__What the exercise asks__
Where the data below shows a picture, leave that picture out and copy the rest exactly.

————————

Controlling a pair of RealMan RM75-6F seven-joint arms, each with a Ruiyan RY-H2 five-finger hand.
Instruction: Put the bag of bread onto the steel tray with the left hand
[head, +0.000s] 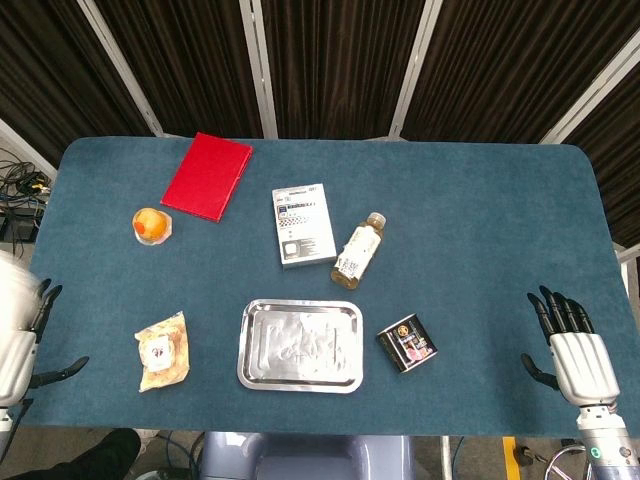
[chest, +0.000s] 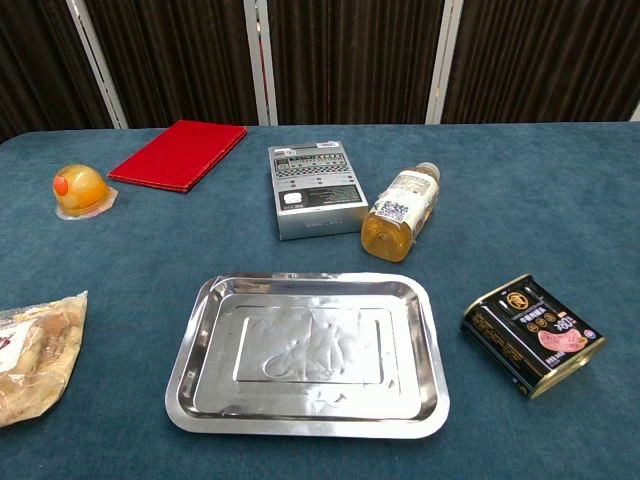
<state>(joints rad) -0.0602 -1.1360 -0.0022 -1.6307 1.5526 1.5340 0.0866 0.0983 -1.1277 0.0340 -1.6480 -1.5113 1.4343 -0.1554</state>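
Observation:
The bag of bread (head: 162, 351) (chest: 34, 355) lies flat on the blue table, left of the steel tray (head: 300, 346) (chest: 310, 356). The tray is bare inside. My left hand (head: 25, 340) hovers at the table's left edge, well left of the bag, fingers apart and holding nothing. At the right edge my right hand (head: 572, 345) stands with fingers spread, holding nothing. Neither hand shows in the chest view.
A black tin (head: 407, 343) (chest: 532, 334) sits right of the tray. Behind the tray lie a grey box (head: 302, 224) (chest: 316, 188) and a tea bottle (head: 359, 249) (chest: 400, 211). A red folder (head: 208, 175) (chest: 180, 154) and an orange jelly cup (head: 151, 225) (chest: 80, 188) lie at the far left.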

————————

__Problem solution__
Controlling a pair of RealMan RM75-6F seven-joint arms, each with a Ruiyan RY-H2 five-finger hand.
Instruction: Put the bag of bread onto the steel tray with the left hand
[head, +0.000s] 
[chest, +0.000s] 
<state>(joints rad) -0.0602 -1.1360 -0.0022 -1.6307 1.5526 1.5340 0.0866 0.0983 -1.1277 0.0340 -1.6480 -1.5113 1.4343 -0.1554</state>
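Observation:
The bag of bread (head: 162, 351) (chest: 34, 355) lies flat on the blue table, left of the steel tray (head: 300, 346) (chest: 310, 356). The tray is bare inside. My left hand (head: 25, 340) hovers at the table's left edge, well left of the bag, fingers apart and holding nothing. At the right edge my right hand (head: 572, 345) stands with fingers spread, holding nothing. Neither hand shows in the chest view.
A black tin (head: 407, 343) (chest: 532, 334) sits right of the tray. Behind the tray lie a grey box (head: 302, 224) (chest: 316, 188) and a tea bottle (head: 359, 249) (chest: 400, 211). A red folder (head: 208, 175) (chest: 180, 154) and an orange jelly cup (head: 151, 225) (chest: 80, 188) lie at the far left.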

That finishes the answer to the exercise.